My version: Paperback
Genre: Fiction, Spies
Publisher: Harper Collins
First published: 2019
ISBN: 9780008200343
Pages: 432
Bought
From the cover:
A simple task for MI6 could cost him everything.
A simple task.
Successful novelist Kit Carradine has grown restless. So when British intelligence invites him to enter the secret world of espionage, he willingly takes a leap into the unknown.
A global threat.
Kit finds himself in Morocco on the trail of Lara Bartok – a leading figure in Resurrection, a revolutionary movement whose brutal attacks on right-wing politicians have spread violence throughout the west.
A dangerous target.
Drawn to Lara, but caught between competing intelligence services who want her dead, Kit faces an awful choice: abandon her to her fate or risk everything trying to save her.
My experiences with Charles Cumming’s work has been a little hit and miss.

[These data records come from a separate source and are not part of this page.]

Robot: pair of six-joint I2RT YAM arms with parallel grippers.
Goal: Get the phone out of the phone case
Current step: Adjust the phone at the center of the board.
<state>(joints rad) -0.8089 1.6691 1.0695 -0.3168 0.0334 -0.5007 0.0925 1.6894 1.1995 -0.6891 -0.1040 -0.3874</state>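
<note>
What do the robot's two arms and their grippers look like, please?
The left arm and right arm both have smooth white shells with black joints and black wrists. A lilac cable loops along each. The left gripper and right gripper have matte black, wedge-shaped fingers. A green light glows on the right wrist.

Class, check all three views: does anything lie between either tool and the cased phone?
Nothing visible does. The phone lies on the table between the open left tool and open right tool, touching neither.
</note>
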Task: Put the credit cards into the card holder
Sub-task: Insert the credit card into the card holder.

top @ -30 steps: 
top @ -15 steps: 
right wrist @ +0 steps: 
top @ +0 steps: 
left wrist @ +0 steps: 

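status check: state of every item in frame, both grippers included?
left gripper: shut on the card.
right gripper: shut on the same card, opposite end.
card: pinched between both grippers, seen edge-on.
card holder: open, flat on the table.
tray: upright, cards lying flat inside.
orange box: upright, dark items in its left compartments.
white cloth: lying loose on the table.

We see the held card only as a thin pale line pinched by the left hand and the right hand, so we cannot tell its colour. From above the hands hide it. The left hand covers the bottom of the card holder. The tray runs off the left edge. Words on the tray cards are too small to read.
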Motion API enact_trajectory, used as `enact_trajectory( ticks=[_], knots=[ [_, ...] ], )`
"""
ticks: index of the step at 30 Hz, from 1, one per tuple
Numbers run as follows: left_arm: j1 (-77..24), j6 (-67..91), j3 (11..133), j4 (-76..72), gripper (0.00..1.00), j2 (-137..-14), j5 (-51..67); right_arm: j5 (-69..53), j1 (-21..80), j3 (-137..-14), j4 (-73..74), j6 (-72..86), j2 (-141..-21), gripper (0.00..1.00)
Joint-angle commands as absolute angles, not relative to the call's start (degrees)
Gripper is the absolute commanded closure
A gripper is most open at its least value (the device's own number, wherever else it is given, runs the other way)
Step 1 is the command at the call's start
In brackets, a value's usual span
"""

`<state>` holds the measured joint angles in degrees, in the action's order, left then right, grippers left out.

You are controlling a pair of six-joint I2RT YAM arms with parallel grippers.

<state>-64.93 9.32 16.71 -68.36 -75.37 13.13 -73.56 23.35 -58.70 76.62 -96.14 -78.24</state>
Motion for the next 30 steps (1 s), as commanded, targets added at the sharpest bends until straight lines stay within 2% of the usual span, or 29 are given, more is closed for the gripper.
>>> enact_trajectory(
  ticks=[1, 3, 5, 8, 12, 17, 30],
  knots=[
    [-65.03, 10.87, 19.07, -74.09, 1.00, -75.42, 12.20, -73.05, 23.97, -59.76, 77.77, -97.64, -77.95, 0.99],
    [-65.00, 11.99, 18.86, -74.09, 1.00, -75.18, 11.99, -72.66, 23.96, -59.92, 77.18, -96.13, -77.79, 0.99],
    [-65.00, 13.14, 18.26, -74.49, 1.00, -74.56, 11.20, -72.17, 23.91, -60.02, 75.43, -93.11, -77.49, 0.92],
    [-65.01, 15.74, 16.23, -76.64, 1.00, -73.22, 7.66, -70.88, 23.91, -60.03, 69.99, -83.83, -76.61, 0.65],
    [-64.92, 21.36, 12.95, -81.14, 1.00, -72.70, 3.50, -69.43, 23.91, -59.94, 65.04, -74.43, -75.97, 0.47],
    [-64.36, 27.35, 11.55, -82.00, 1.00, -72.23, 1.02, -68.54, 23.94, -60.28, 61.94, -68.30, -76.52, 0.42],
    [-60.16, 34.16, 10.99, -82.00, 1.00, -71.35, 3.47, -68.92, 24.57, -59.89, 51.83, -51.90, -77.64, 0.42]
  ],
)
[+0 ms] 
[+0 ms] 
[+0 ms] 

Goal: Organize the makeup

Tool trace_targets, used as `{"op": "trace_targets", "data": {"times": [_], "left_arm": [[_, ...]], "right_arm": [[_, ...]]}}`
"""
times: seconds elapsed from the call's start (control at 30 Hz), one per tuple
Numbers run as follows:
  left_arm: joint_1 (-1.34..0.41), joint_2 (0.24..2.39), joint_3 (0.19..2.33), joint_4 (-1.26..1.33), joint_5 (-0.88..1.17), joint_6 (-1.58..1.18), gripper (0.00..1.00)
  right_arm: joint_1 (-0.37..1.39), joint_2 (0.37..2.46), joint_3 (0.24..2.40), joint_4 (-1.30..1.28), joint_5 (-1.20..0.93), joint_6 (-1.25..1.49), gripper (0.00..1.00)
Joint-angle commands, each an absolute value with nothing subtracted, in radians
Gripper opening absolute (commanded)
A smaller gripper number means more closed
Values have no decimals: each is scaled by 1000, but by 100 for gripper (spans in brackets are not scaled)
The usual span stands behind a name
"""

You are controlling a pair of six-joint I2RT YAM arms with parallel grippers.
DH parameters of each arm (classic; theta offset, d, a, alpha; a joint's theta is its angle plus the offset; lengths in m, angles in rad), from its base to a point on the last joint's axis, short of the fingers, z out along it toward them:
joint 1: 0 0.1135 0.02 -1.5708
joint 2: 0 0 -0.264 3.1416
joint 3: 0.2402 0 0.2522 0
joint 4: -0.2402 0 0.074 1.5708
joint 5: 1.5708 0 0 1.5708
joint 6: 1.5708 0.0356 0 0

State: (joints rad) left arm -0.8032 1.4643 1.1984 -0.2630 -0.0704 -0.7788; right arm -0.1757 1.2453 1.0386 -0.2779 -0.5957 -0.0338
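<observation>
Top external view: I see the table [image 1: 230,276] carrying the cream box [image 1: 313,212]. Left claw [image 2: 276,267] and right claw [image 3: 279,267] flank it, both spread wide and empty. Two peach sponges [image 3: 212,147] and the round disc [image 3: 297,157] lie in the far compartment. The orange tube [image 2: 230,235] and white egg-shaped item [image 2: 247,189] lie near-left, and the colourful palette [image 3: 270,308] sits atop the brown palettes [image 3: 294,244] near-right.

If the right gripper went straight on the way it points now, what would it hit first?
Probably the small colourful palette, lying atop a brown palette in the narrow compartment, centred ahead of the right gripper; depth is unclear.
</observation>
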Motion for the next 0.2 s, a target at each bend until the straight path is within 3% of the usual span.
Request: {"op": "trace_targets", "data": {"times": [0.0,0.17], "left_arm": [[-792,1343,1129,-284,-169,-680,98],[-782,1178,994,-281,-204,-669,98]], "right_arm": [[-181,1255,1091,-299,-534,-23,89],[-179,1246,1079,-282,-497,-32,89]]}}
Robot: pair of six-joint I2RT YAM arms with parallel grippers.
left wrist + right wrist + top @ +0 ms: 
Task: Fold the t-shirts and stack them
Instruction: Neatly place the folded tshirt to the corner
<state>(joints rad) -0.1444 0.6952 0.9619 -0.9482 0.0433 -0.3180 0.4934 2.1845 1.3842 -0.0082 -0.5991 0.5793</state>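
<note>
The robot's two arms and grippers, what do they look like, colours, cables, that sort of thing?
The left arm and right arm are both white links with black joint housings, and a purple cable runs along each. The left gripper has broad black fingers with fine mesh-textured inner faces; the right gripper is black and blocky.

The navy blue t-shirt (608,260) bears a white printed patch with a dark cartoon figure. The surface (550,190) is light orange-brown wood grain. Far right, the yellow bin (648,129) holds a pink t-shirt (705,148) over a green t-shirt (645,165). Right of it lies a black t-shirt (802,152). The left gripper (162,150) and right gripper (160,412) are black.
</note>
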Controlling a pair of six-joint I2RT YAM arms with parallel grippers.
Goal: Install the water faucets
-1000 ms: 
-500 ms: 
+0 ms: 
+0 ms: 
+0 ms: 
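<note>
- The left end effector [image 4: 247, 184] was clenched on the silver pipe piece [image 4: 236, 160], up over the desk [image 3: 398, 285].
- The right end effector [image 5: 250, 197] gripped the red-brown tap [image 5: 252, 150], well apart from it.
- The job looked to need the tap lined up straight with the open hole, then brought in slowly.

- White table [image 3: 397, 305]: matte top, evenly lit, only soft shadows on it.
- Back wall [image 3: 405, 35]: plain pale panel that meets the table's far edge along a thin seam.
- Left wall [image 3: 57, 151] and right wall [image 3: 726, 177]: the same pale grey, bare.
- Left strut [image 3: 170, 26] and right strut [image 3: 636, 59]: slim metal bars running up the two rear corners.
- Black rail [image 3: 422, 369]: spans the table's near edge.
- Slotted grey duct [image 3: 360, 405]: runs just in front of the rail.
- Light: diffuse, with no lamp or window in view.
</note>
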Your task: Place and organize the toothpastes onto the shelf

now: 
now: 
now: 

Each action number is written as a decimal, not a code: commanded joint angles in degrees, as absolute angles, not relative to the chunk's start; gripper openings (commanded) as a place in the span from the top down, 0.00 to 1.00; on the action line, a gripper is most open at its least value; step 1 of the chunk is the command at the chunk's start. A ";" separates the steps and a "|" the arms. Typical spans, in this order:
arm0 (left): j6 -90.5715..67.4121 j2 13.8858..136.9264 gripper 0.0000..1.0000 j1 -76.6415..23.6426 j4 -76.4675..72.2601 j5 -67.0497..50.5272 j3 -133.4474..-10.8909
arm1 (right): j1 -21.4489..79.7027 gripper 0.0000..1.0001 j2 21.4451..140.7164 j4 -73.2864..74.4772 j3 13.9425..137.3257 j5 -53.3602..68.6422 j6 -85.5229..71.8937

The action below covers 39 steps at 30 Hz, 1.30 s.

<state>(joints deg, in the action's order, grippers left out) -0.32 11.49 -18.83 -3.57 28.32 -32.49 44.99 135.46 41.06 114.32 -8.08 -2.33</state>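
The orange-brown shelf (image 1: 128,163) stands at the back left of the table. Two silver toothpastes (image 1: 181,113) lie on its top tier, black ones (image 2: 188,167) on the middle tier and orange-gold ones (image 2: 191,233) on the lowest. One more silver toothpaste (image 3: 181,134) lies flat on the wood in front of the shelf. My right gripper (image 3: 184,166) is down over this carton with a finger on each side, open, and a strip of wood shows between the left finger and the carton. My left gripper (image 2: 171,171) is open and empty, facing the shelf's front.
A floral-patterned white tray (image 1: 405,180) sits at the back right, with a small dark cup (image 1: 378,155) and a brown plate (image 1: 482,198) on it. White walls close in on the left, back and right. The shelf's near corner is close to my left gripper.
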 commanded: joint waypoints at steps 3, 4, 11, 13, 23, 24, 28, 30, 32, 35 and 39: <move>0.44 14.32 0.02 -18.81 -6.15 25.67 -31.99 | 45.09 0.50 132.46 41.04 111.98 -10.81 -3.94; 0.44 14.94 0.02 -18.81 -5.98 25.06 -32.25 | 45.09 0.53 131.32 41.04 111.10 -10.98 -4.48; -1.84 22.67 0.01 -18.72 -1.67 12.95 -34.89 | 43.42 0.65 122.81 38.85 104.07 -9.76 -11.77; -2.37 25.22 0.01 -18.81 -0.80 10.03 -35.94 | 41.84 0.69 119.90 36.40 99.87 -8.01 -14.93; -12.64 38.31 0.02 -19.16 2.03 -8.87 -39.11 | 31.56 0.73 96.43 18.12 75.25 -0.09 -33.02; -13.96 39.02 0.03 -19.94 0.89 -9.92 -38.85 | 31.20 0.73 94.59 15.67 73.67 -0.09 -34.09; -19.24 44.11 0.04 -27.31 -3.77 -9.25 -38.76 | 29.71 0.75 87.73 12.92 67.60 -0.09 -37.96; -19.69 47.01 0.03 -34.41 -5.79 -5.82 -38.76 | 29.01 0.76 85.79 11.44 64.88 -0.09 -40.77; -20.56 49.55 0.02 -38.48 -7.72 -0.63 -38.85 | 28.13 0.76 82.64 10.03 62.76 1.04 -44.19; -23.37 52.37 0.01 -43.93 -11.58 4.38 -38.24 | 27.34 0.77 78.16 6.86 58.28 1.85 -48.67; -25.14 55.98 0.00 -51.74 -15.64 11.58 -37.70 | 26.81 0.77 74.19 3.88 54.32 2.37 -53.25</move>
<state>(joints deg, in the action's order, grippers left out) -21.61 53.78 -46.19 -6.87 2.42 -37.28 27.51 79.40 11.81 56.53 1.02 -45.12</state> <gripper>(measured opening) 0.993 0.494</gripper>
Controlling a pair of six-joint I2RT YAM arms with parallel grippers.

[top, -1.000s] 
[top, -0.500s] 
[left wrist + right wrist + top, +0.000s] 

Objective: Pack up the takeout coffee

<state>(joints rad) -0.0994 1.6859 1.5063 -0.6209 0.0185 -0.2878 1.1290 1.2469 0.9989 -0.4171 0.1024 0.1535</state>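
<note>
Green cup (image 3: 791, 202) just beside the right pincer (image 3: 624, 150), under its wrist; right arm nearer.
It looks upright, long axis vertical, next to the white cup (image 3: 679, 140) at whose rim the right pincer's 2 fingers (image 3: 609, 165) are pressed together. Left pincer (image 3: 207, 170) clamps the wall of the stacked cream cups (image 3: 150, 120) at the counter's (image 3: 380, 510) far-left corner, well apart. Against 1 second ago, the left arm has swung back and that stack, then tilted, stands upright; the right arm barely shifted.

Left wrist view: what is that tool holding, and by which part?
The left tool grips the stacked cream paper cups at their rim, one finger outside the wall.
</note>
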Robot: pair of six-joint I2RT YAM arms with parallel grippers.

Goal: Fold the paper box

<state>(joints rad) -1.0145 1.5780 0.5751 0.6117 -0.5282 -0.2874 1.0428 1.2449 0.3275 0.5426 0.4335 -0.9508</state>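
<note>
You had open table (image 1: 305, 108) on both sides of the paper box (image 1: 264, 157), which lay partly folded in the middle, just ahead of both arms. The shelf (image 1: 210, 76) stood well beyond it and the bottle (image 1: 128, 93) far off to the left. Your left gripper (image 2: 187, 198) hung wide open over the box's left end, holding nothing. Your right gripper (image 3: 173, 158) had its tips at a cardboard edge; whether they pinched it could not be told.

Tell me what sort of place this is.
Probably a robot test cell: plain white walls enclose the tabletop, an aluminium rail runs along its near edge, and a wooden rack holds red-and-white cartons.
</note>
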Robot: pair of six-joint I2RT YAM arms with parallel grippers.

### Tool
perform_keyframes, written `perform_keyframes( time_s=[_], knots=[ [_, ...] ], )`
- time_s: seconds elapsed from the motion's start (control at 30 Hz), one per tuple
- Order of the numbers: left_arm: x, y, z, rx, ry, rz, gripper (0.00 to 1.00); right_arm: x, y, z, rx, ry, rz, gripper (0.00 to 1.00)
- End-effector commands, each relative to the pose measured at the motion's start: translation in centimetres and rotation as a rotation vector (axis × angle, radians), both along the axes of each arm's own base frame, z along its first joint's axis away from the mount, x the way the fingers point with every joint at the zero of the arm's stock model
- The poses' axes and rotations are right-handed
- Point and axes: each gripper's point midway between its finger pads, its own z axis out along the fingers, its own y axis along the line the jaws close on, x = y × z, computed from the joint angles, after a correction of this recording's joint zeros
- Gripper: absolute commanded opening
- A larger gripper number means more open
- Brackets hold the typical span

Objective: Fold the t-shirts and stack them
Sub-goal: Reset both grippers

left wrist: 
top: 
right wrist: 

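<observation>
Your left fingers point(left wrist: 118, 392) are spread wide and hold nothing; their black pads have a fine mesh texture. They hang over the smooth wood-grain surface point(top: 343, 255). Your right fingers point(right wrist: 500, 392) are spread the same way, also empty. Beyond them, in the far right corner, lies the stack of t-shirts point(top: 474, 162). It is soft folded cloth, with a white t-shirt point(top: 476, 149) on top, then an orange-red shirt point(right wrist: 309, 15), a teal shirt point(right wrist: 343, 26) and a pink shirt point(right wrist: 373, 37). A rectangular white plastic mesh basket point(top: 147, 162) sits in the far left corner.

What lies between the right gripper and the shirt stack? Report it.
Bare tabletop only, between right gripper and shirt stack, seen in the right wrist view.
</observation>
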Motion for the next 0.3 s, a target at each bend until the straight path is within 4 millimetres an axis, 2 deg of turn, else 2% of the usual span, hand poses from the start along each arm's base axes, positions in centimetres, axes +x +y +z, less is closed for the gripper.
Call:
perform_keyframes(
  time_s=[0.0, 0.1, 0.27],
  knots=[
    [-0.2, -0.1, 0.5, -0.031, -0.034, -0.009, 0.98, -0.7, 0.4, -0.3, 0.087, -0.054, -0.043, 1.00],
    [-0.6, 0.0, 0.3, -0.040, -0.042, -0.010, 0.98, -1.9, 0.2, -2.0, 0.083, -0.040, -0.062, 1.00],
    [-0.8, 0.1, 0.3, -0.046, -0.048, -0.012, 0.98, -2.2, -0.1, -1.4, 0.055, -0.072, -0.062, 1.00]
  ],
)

I remember being non-struck by one of the early books of his I read, and having a look at the back cover (it was a paperback) and seeing all the comparisons with acknowledged masters of the spy novel – John le Carre, etc – and thinking, “I must have got some sort of publishing rarity here, where they’ve put the wrong inside in the wrong outside! I wonder if it’s worth something?!” But no, it was just me who thought the people quoted on the back were talking about a different book.
Several of the more recent ones I’ve read have turned out to be really good and actually deserving of the praise heaped upon that earlier book. The Man Between falls, eventually, into this latter group.
As you might guess from the cover’s ‘a simple task’ it turns out to be nothing of the sort. And, I have never ‘found myself in Morocco,’ deliberately or accidentally, I don’t know about you. Kit Carradine comes with a lot of familial spy-trade baggage, so even though he is now a spy story writer, he knows the sort of thing he finds himself in. I could believe that he has built up knowledge of how his characters have been required to react to some of the hair-raising scrapes he finds himself in here, though I did wonder that even so, he does remain a little too calm and collected at times. Maybe it is meant that it runs in the family.
The trick with Secret Organisations in spy books of this ilk, is to make them believable and that often starts with the name. Resurrection is on the edge of eyes-to-the-ceiling, but just the right side (what was the outfit in one of the latest Mission Impossible films? The Syndicate was it? Pathetic). Secret Organisations’ aims as well, have to be such that you are torn between agreeing with their aims and disapproving of their methods for achieving these aims, mostly. That creates a kind of tension in the plot, not so much that you want them to get away with it, but you are irritated that HMG’s finest are trying to stop something that you would, in the dark, secretly think it quite ok. Here, the ‘doing away’ with of right-wing politicians. The news, well, mine anyway, is filled with candidates on either side of the pond, whom I couldn’t imagine me thinking anything more than “Meh!” from me, if Ressurection did the business there.
The characters of Kit Carradine (silly name) and Lara Bartok are believable if you don’t think too hard about them. I mean, why do secret agents and the female ‘operative’ they are supposed to be hunting, have to be attracted to each other? I’m getting fed up with it, I must say. I’m always thinking ‘Stockholm Syndrome’ when I’m at my fairest, but still, I would like to see a writer try indifference. Not the sort that you know is going to lead to lurve later, but indifference all the way through. However, the plot here is such that you don’t really have too much time to ponder such things as all the above and is generally kept pretty tight and decidedly doesn’t lose its way or its grip on the reader. Despite my misgivings, I’ll say it is actually much better than I’ve maybe made it out to be.